1 Juni 2016

Memanusiakan Masyarakat Papua

Share

Salah seorang putra lokal dari Suku Moni, Kabupaten Intan Jaya, Papua, punya pernyataan menarik. Beliau berkata bahwa tuntutan rakyat Papua sebetulnya sederhana saja: ingin dimanusiakan.

 

Bagi Marten Tipagau, demikian nama sang putra lokal, salah satu program doctorSHARE yaitu Flying Doctors dapat menjawab dambaan masyarakat Papua akan kegiatan yang memanusiakan manusia. Kata “memanusiakan manusia” selalu beliau ulang untuk memberikan penekanan kebutuhan masyarakat Papua yang sesungguhnya.

 

Pernyataan Marten setidaknya cukup menjawab sejumlah pertanyaan saya:

–  Apa yang sebenarnya dibutuhkan masyarakat Papua?
–  Apa yang sebenarnya terjadi hingga ada kelompok yang ingin melepaskan diri dari NKRI?
–  Apa benar masyarakat Papua butuh baju?
–  Apa mem-”baju”-kan masyarakat Papua membuat mereka lebih bahagia?
– Akankah ada percepatan untuk melepas belenggu 50 tahun ketertinggalan mereka dibanding masyarakat Jawa dan Sumatera?

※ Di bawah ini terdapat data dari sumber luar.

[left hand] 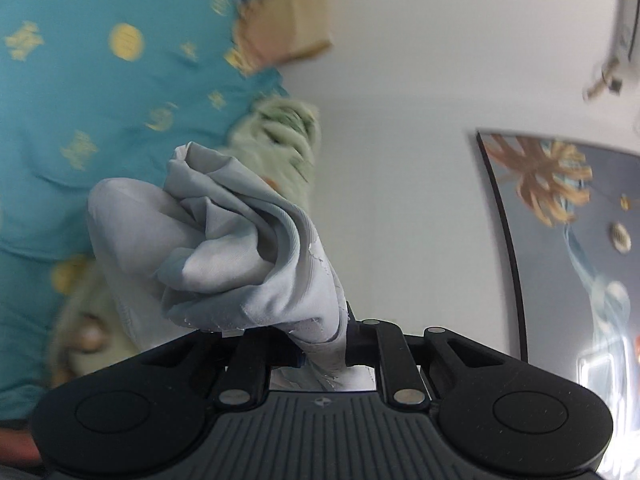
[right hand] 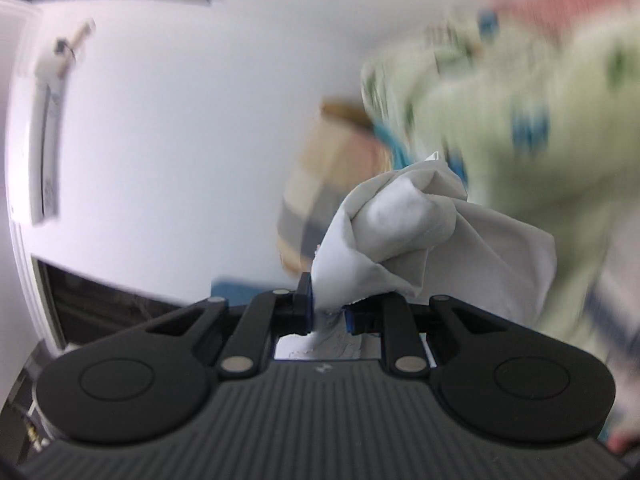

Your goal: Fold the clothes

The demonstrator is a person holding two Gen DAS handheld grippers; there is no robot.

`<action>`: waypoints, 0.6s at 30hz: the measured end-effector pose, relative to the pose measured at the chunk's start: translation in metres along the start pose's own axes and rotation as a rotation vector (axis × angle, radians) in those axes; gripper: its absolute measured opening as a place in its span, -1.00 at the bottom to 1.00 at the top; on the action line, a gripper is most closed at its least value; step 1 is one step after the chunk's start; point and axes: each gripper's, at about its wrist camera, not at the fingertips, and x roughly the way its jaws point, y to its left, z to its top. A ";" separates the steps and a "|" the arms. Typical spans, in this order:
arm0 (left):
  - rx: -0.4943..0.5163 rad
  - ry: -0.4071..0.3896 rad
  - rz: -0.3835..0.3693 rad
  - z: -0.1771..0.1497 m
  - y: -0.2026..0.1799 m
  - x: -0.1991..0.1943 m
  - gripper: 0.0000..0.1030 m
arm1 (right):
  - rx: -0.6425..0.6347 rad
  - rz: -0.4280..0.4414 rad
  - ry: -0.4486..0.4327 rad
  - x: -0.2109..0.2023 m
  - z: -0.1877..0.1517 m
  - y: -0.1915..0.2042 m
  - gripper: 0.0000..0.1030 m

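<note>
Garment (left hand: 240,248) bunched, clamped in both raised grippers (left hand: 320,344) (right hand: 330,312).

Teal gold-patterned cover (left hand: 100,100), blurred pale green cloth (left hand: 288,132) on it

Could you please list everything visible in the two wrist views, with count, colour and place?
Pale garment: one as far as I can tell, light grey-white, bunched and pinched in both grippers.
Patterned cloth: one, pale green with blue marks, blurred, behind the garment.
Teal fabric: one, teal with gold motifs, left of left wrist view.
Framed picture: one, grey-blue with orange flower, on the wall.
Cardboard box: one, tan, blurred.
Left gripper: black, shut on garment.
Right gripper: black, shut on garment.
</note>
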 end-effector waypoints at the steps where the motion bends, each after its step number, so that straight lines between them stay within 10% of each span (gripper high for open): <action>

Saya sendiri lahir dan tumbuh dari sebuah kampung di Pulau Sumatera. Tapi bahkan dibanding kampung halaman saya, kondisinya tetap saja sangat kontras dibanding wilayah Pegunungan Tengah Papua, terutama Kabupaten Intan Jaya yang selama setahun terakhir ini sudah seperti kampung halaman saya sendiri.

 

Tidak dapat dipungkiri bahwa penentuan lokasi pilot project pelayanan medis Flying Doctors doctorSHARE di Intan Jaya murni rencana Tuhan. Mengapa? Karena tidak satu pun tim doctorSHARE pernah mendengar nama Sugapa, Intan Jaya, Wandai, Gagemba, Ugimba, apalagi sampai menginjakkan kaki di daerah ini.

 

Proses yang kami lalui tidaklah mudah. Semakin besar halangan yang harus kami hadapi, tentunya semakin besar pula perjuangan kami buat mewujudkannya.

 

Melalui program ini, kami berhasil merangkul berbagai pihak mulai dari putra daerah, masyarakat lokal, tokoh agama, tokoh masyarakat, pemerintah daerah, DPRD, dan seterusnya. Yang kami coba lakukan adalah membuka mata hati dan mata kepala sekaligus melatih mata kaki untuk berjuang bersama melukiskan secercah harapan bagi masyarakat Pegunungan Tengah Papua.

 

Kami sungguh berharap sinergi berbagai pihak ini benar-benar memberi kesempatan bagi masyarakat Papua untuk menikmati pelayanan medis yang selama ini mungkin belum pernah mereka rasakan seumur hidupnya – sebuah tindakan yang diistilahkan Marten sebagai “memanusiakan manusia.”

 

Kesempatan blusukan di tengah-tengah masyarakat Moni adalah anugerah terindah yang Tuhan berikan kepada saya. Kemurnian untuk hidup dengan, dari, dan bersama alam Papua yang indah memperlihatkan harmoni yang begitu esensial bagi kehidupan masyarakat Moni.

 

Tapi….

 

Lepas dari kedamaian dan kekayaan alamnya yang sangat luar biasa, apakah masyarakat pegunungan Papua tidak berhak mencicipi kenikmatan yang sama dengan rakyat indonesia lainnya? Kepada siapa mereka menuntut layanan publik dasar yang seharusnya jadi hak?

 

Saya pun bertanya-tanya apakah para pembuat kebijakan, di mana pun mereka berada, mengetahui fakta tragis bahwa dalam 4 hari ada 1 anak yang meninggal hanya karena demam. Sang anak sama sekali tidak memiliki kesempatan minum obat penurun panas.

 

Angka kematian ibu melahirkan pun tinggi karena tiadanya tenaga medis yang dapat membantu persalinan. Malang tak dapat ditolak jika perdarahan hebat terjadi.

 

Saya tidak ingin mengacungkan telunjuk atau berteriak pada siapa pun. Dari lubuk hati terdalam, saya sungguh-sungguh ingin mengajak semua pihak untuk membuka mata, mendengarkan, menyuarakan dan menyingsingkan lengan baju untuk turun tangan.

 

Kita perlu melangkah bersama memanusiakan masyarakat Papua yang selama ini terabaikan sebagai manusia. Bagaimana pun, mereka adalah bagian dari kita, bangsa Indonesia.